As technology becomes increasingly important in our lives, so does data security. However, it appears that Malaysia is lacking behind in this aspect.
According to Twitter user @xanda, a database containing 45 million customers of Malindo Air (now known as Batik Air) has been leaked online. It is said that the database was found on a platform that is associated with selling personal data this week.
The user claimed that the database contains records of Malindo Air passengers which were obtained from a data breach back in March 2019.
Malindo Air (a Malaysian airline) database dump published in clear net. The database contains email addresses, dates of birth, physical addresses, passport numbers and phone numbers; claimed to be breached in 2019 pic.twitter.com/MVKlYtDREN— Adnan (xanda) Mohd Shukor (@xanda) September 5, 2022
He also posted a screenshot of an email he received regarding the data being uploaded onto an online forum.
The leaked database is said to contain people’s phone numbers, email addresses, dates of birth, addresses, passport numbers, and identification card numbers.
In the comment section, many netizens complained about the country’s poor data protection policy and pointed out that this is why Malaysians are receiving spam calls frequently.
“Businesses in Malaysia are stingy when it comes to investing in information security. This is why when there’s a data breach, the government did not take any action against them. These businesses did not lose anything at the end,” an angry netizen said.
What happened in 2019?
In September 2019, Malindo Air said two former employees of its e-commerce contractor were responsible for its passenger data breach.

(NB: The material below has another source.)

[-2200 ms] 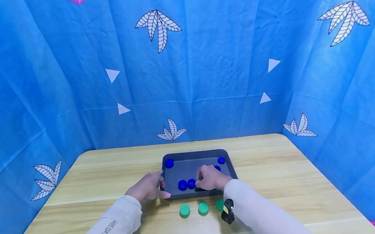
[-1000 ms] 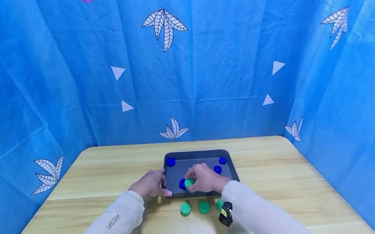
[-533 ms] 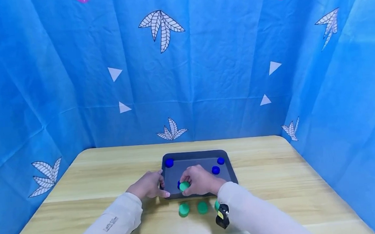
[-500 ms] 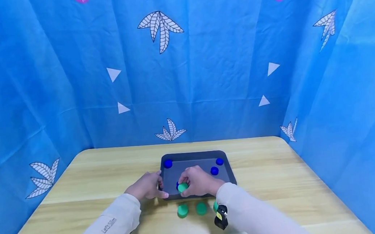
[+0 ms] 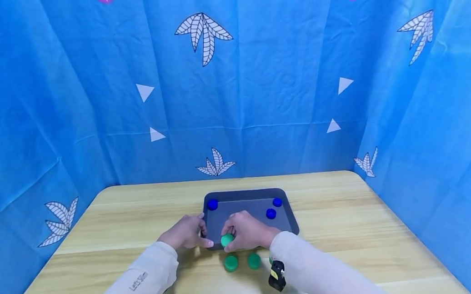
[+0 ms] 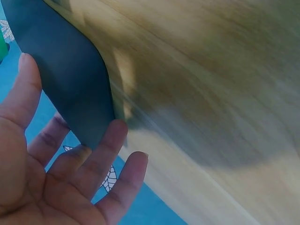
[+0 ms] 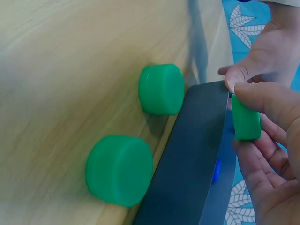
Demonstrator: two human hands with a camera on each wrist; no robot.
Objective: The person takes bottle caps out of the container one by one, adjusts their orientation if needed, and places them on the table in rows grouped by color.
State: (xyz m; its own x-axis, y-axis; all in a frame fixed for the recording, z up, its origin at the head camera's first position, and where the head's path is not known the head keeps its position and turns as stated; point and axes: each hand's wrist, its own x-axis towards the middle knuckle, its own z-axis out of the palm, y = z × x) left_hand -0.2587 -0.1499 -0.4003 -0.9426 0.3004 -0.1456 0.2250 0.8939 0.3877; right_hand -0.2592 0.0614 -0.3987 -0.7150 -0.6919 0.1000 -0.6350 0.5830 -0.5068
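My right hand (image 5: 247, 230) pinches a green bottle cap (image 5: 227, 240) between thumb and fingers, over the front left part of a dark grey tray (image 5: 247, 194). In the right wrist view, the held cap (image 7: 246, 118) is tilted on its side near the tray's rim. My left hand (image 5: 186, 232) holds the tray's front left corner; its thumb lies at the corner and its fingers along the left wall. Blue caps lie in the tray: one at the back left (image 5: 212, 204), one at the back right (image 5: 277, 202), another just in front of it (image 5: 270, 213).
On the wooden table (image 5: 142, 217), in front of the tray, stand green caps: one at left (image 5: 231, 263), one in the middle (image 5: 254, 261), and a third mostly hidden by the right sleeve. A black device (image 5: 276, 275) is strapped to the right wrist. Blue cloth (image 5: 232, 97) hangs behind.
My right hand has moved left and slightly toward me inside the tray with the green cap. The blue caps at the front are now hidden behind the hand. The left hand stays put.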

The airline later revealed that two former workers of e-commerce services provider GoQuo (M) Sdn Bhd’s development centre in India “illegally accessed and stole our customer’s personal information.”
The airline said the incident is not related to the security of its data architecture and none of the payment details of customers were compromised.
It also assured the public that the data breach has been contained and that Malaysian and Indian authorities have been alerted in 2019.